* What you are asked to do
Starting with the line that has "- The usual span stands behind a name" in the records below and ending with the line that has "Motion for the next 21", output those lines exactly and nothing more; omit the pictures.
*** Data records ***
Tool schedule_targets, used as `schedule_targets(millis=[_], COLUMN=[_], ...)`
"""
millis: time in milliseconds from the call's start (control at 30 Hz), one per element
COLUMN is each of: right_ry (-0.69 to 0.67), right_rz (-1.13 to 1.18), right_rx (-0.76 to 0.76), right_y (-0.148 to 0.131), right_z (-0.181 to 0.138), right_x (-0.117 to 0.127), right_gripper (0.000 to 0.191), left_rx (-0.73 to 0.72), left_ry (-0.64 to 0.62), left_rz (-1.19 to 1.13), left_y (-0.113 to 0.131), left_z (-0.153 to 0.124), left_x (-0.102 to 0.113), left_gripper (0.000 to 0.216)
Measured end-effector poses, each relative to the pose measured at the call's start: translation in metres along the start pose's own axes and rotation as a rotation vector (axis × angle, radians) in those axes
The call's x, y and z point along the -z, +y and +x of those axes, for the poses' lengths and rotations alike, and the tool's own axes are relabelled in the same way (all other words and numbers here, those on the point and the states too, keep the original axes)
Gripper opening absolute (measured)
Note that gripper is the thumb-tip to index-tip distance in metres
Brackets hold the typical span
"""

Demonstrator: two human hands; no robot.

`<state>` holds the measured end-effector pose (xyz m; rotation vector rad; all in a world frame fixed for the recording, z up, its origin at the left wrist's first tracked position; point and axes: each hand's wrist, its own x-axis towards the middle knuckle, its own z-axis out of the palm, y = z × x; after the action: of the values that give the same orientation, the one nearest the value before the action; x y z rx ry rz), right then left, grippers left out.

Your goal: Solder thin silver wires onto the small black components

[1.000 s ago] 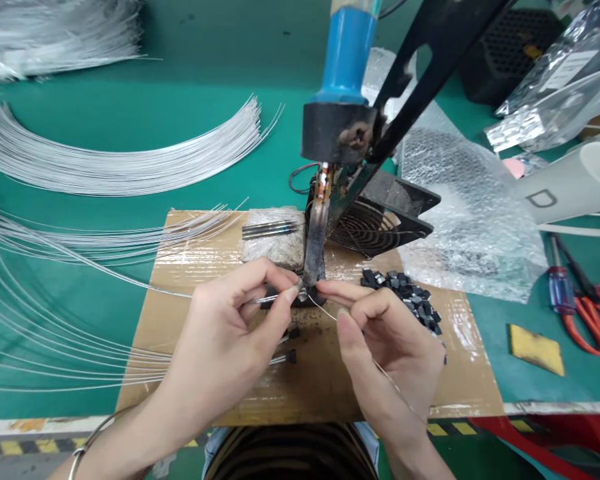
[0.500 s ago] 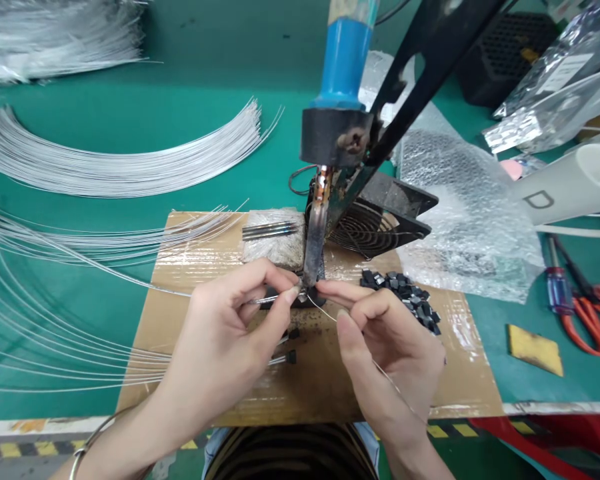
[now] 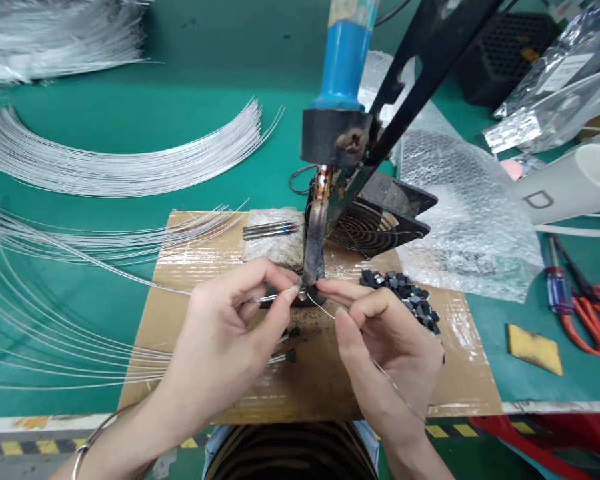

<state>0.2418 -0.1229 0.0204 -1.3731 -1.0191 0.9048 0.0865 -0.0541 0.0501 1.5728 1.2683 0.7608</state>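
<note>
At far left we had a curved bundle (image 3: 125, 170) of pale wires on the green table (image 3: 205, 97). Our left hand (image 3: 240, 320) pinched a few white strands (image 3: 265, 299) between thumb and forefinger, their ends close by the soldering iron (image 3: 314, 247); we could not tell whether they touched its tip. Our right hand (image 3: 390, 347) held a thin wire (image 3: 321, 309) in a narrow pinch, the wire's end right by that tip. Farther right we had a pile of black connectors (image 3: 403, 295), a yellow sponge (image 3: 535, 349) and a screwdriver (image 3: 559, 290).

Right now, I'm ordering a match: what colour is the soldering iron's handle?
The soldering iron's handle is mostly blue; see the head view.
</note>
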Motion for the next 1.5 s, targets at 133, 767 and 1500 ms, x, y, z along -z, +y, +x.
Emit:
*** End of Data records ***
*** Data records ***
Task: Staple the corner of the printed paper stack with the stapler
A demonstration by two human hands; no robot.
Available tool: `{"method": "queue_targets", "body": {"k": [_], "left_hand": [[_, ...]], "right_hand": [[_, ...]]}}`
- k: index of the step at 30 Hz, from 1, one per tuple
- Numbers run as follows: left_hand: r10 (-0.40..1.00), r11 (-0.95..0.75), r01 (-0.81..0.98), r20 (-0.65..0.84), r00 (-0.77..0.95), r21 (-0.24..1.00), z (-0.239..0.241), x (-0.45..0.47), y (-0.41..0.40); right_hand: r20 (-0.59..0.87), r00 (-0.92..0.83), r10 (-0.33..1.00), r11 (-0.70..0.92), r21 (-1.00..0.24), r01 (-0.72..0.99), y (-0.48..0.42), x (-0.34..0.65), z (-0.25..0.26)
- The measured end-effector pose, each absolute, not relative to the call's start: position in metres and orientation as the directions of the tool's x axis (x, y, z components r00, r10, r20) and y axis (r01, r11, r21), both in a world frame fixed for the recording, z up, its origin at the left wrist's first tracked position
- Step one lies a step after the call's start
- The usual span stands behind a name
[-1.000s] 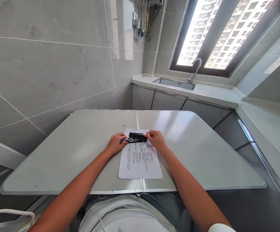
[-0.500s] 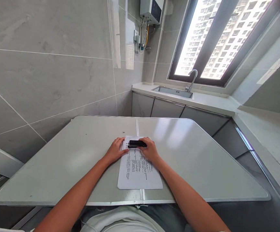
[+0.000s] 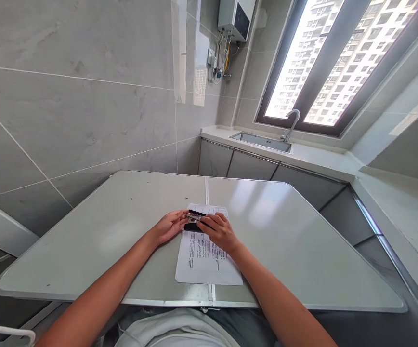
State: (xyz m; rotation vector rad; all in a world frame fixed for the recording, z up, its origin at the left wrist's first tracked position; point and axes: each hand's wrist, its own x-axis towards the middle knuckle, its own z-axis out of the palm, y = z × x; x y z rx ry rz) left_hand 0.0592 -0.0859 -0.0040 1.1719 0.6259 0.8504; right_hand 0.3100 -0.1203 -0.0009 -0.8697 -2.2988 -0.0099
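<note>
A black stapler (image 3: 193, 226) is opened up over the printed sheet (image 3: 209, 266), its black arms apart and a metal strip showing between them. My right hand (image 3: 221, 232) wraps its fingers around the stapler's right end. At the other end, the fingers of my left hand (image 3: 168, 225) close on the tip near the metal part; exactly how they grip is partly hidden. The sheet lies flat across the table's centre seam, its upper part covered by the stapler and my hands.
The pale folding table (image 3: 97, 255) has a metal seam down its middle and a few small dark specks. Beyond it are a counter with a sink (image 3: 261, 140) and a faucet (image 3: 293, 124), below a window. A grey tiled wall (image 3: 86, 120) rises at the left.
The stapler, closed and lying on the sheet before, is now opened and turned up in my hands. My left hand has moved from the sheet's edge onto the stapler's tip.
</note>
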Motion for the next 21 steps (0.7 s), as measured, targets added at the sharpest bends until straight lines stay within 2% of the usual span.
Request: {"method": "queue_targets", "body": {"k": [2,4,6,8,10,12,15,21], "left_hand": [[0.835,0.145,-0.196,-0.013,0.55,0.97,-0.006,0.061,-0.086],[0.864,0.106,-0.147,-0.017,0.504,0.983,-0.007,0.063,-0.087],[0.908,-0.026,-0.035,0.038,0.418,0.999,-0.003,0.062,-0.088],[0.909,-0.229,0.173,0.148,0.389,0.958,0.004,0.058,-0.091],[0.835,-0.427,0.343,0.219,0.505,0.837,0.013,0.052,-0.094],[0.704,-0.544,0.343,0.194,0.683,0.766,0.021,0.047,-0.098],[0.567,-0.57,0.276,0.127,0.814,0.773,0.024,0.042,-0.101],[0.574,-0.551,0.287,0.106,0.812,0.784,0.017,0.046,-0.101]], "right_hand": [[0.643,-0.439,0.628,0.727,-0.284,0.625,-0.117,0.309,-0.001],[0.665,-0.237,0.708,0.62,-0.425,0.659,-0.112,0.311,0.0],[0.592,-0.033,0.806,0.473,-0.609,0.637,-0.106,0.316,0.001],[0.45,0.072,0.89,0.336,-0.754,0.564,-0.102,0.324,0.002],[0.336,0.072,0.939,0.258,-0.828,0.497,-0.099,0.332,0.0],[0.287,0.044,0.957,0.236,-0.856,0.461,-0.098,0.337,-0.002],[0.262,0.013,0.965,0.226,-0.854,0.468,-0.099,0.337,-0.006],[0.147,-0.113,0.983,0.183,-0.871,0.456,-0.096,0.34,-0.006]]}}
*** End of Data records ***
* Final answer
- The usual span stands behind a name
[-1.000s] 
[-0.500s] 
[+0.000s] 
State: (xyz m; rotation vector rad; all in a world frame fixed for the recording, z up, its origin at the left wrist's first tracked position; point and axes: each hand's wrist, its own x-axis towards the middle knuckle, its own z-axis out of the palm, y = z × x; x y z rx ry rz) left_hand 0.0592 -0.0859 -0.0040 1.1719 0.6259 0.8504; right_hand 0.3100 -0.1203 -0.0009 -0.8697 -2.2988 -0.0099
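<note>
A black stapler (image 3: 193, 226) is opened up over the printed sheet (image 3: 209, 266), its black arms apart and a metal strip showing between them. My right hand (image 3: 221, 232) wraps its fingers around the stapler's right end. At the other end, the fingers of my left hand (image 3: 168, 225) close on the tip near the metal part; exactly how they grip is partly hidden. The sheet lies flat across the table's centre seam, its upper part covered by the stapler and my hands.
The pale folding table (image 3: 97, 255) has a metal seam down its middle and a few small dark specks. Beyond it are a counter with a sink (image 3: 261, 140) and a faucet (image 3: 293, 124), below a window. A grey tiled wall (image 3: 86, 120) rises at the left.
The stapler, closed and lying on the sheet before, is now opened and turned up in my hands. My left hand has moved from the sheet's edge onto the stapler's tip.
</note>
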Motion for the next 21 steps (0.7 s), as measured, targets added at the sharpest bends until straight lines stay within 2% of the usual span.

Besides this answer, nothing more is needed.